* WHAT THIS TASK INVOLVES *
The reply should match the listing below character for character, except that no image is carried over.

* PROVIDED MATERIAL *
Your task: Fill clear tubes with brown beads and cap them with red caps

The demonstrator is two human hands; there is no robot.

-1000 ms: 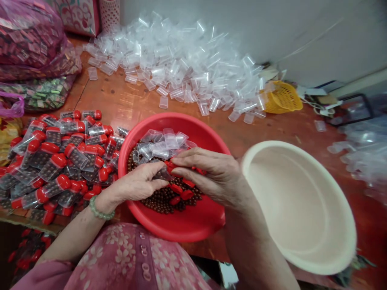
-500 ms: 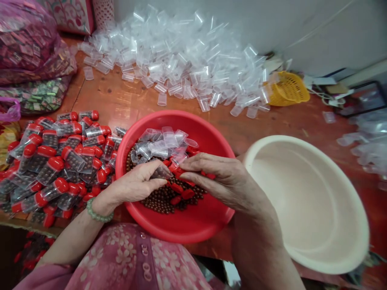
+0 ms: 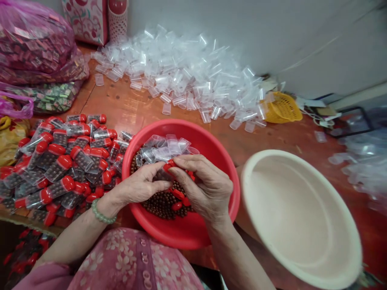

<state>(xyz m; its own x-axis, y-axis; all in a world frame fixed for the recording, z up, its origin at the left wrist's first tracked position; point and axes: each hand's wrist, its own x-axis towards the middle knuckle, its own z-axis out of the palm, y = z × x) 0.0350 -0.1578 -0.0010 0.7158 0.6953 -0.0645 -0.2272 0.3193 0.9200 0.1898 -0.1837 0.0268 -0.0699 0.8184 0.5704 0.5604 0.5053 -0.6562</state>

* EXERCISE OUTPUT *
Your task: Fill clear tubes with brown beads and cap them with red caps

The demonstrator is two human hands; there is no robot.

-1000 ms: 
-500 ms: 
+0 ms: 

<state>(xyz m; its own x-axis, y-axis; all in a world frame fixed for the recording, z up, its origin at the left wrist's first tracked position; point and axes: each hand's wrist, its own x-axis towards the middle knuckle, its own z-axis out of the palm, y = z × x) 0.0350 -0.1578 -0.0010 0.7158 0.6953 -0.0645 -0.2272 0.3193 0.9200 0.1898 -0.1837 0.0268 -0.0699 0.8184 0.5704 0.5604 0.5053 -0.6562</state>

The response to the exercise is complete.